17. Kamu Dimana?

310 38 12
                                    

"Jadi gimana? Arbi ganteng nggak?" tanya Ika pada Andrea di tengah-tenga obrolan mereka sembari menunggu jam istirahat kantor.

"Kamu tahu Arbi?" tanya Andrea kembali.

"Ya emang kamu kira temenmu, Dinda, nggak bakal koar-koar gitu ke aku?"

"Iya juga, sih. Huhh, kangen juga sama Dinda, sama Elin juga."

"Main aja kali ke Dinda. Lagian sampai kapan kalian mau diem-dieman gini? Aku jadi nggak bisa ngopi bareng kalian tahu."

"Aku masih kesel banget sama Dinda, Ka. Bahkan soal yang barusan kamu tanyain."

"Arbi?"

"Iya, sumpah, dia gila banget bisa comblangin Arbi ke aku. Bukan cuma ke aku, ke Ayah dan Ibu juga."

"Tapi kamu emang suka kan sama Arbi?" goda Ika.

"Enggak, lah."

"Lah kemarin aja habis romantic dinner gitu."

"Kamu tahu dari mana?"

"Jadi, kemarin Dinda ngirimin screenshot instastory Arbi gitu. Ya nggak ada foto mukamu, sih. Tapi tangamu kelihatan, dan aku hapal banget sama gelang yang kamu pakai. Orang beli gelang itu aja kamu perginya sama aku." Ika menyodorkan gambar yang ia maksud di layar ponselnya pada Andrea.

Andrea mengamati screenshot yang ditunjukkan oleh Ika.
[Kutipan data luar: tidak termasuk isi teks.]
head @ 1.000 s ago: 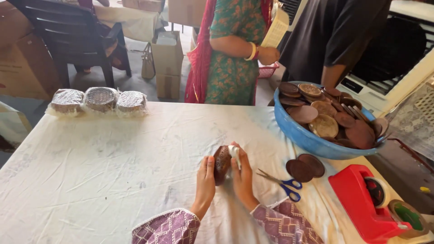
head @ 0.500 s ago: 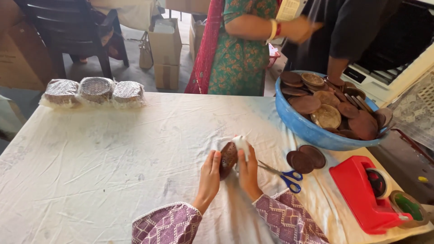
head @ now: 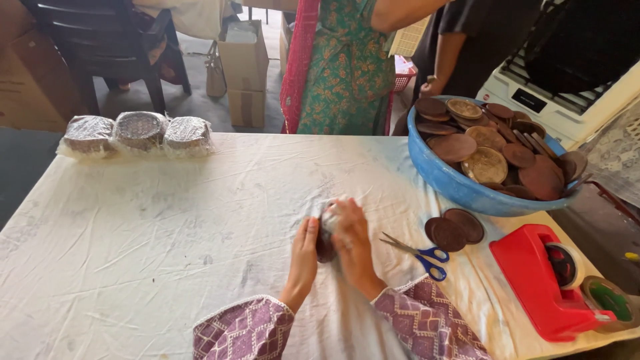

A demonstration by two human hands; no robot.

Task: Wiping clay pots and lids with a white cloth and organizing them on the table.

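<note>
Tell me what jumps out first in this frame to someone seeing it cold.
Probably the big blue basin at the table's far right, heaped with brown discs, and the red tape dispenser at the near right edge. At centre, the left hand and right hand press together around a stack of discs in clear wrap. Three wrapped stacks sit at the far left edge.

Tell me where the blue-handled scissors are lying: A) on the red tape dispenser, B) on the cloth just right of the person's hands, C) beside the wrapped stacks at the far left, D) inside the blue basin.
B: the scissors lie flat on the white cloth, just right of the right hand, short of the basin.
</note>
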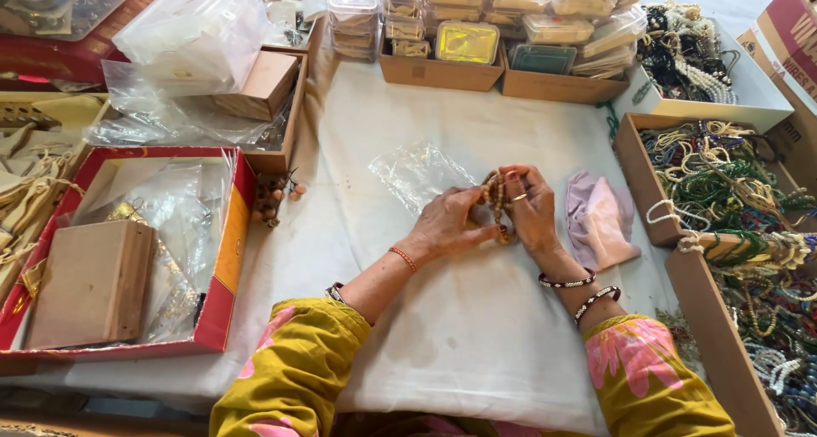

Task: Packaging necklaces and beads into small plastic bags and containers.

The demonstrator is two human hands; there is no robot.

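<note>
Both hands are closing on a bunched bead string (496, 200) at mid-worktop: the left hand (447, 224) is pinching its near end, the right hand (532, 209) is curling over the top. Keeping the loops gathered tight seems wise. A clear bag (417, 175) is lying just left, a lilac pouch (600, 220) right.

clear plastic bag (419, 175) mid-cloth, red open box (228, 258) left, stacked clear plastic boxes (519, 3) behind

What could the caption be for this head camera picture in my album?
Left hand and right hand hold a string of brown beads over a white cloth, beside a clear plastic bag.
</note>
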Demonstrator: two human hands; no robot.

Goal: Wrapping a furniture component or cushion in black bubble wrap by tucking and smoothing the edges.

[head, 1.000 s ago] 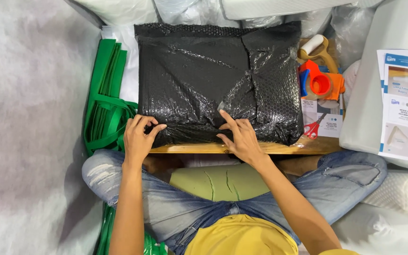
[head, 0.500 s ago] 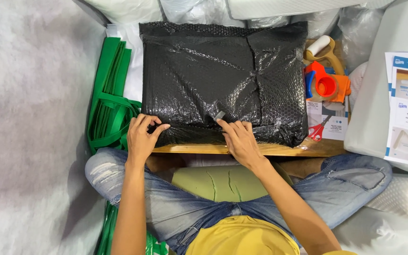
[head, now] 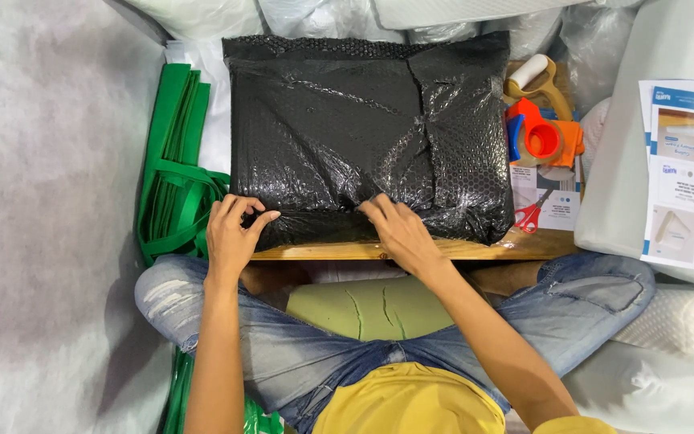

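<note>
There is only the one view, worn on the person's head. It looks steeply down, close over the lap and the wooden board (head: 443, 249), with the far bedding cropped.

grey-white fabric floor (head: 50, 201) fills left side, soft and wrinkled. low wooden board (head: 459, 247) serves as work surface at centre. white foam slabs (head: 628, 161) stacked at right, leaflets (head: 688, 173) lying on top. clear plastic bags (head: 315, 16) piled along top edge. green straps (head: 174, 169) bundled at left of board. light even, diffuse, shadows faint.
</note>
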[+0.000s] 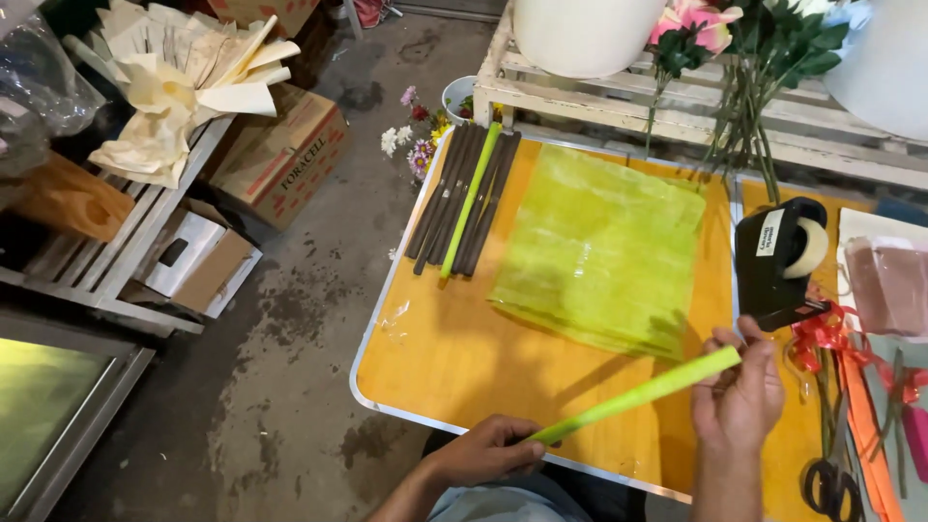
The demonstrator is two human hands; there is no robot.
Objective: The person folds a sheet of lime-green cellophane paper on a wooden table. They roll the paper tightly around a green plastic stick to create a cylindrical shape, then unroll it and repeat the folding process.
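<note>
Both hands hold a rolled green tube [638, 394] slantwise above the orange table's [435, 358] near edge. Left hand [488, 449] pinches its lower end; right hand [739, 391] curls closed around the upper end, beside the green wrapping sheets [599, 251] and black tape dispenser [778, 261]

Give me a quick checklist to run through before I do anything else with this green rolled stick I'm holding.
1. Both ends gripped: left hand on the near end of the green rolled stick, right hand at the far end: ok.
2. Roll tight along its length: ok; inner seam, cannot tell.
3. Tape dispenser close to the right hand: ok.
4. Green wrapping sheets lying flat on the orange table: ok.
5. Finished sticks lying together at the far left of the table: ok.
6. Scissors near the right edge: ok.
</note>
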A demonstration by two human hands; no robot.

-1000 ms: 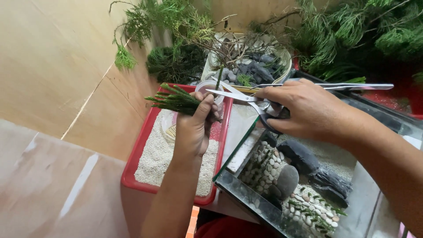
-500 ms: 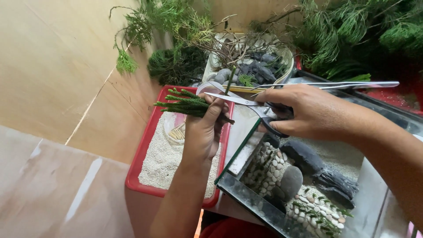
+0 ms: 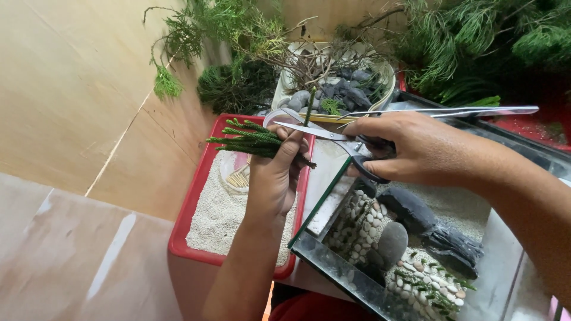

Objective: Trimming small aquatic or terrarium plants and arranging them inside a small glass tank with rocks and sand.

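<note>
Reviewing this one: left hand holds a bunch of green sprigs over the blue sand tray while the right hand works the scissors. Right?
Not quite: the head view shows the sand tray is red, not blue. The left hand holds green sprigs over it, and the right hand works the scissors.

Two bare hands show: the left hand [image 3: 275,178] at centre, the right hand [image 3: 419,148] right of centre. One pair of steel scissors [image 3: 324,134], one pair of long metal tweezers [image 3: 440,111], one red plastic tray of white sand [image 3: 196,202], one glass tank [image 3: 333,267] lower right, one pale bowl of dark stones [image 3: 389,80] at top.
</note>
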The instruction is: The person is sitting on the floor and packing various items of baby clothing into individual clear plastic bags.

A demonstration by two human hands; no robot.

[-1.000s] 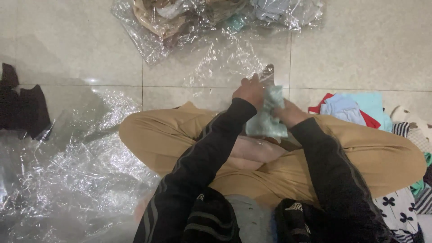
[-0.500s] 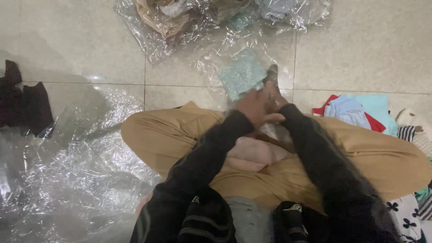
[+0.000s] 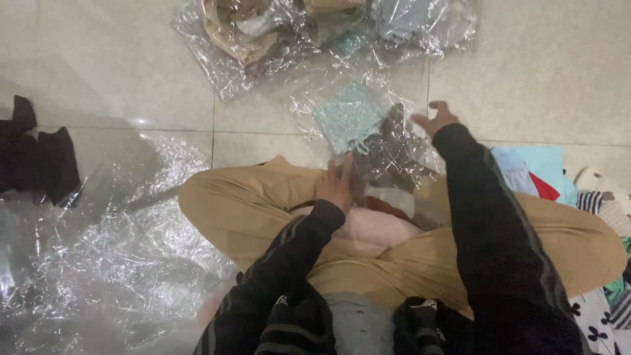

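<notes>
Teal dotted cloth [image 3: 348, 118] in clear bag [image 3: 388, 141] now on floor [image 3: 131, 79] ahead of knees, released since 0.5 s ago; right hand [image 3: 435, 118] open, empty; left hand [image 3: 336, 184] flat on bag edge, gripping nothing

Floor [image 3: 98, 59]: carries everything in view.
Person's legs [image 3: 250, 204]: crossed on the floor, near centre.
Folded cloth [image 3: 348, 118]: inside a clear bag [image 3: 394, 148], just beyond the legs.
Left hand [image 3: 336, 185]: on the near edge of that bag, over the legs.
Right hand [image 3: 434, 118]: right of the bag, apart from it.
Bagged garments [image 3: 276, 33]: far centre.
Loose plastic sheet [image 3: 98, 263]: near left.
Dark garment [image 3: 36, 158]: far left edge.
Clothes pile [image 3: 559, 181]: right, beside the legs.
</notes>
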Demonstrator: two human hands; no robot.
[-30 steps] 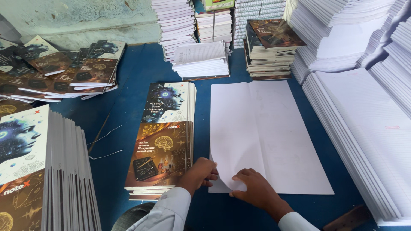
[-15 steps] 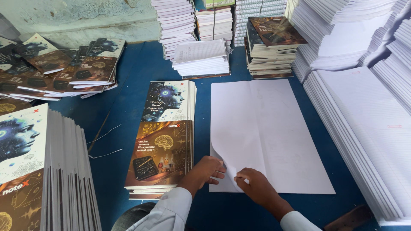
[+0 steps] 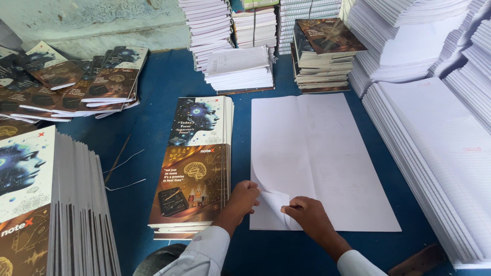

Andrea benar-benar tidak habis pikir. Kenapa Arbi perlu memposting foto seperti ini? Apa ia benar-benar menyukai dirinya? Secepat ini? Benar-benar terburu-buru, bukan?

"Aku nggak suka sama Arbi, Ka. Menurut aku dia buru-buru banget, belum apa-apa dia udah nyeramahin aku soal nikah dan umurku. Kamu tahu kan? aku nggak suka itu?"

"Tapi dia ganteng, kan?" goda Ika kembali.

"Dia ganteng, mapan, nyambung diajak ngobrol, selera makannya sama kayak aku. Cocok buat dijadiin sugar daddy kalau aku masih kuliah dan belum kerja. Puas?" kesal Andrea.

"Hei saudara Andrea mulutnya hahaha."

"Kamu, sih. Nyebelin!"

"Hehehehe bercanda. Aku denger-denger di baik loh. Perihal obrolan kalian tentang nikah dan umur, sebenarnya wajar aja kalau emang ada beda pendapat. Kamu nggak ada niatan buka hati gitu? Kali aja jodoh?"

"Hambar, Ka. Sialnya aku masih nggak bisa lepasin Andre. Sialnya jantungku nggak bergetar hebat bareng Arbi, dia cuma bereaksi sama Andre. Aku bodoh banget ya?"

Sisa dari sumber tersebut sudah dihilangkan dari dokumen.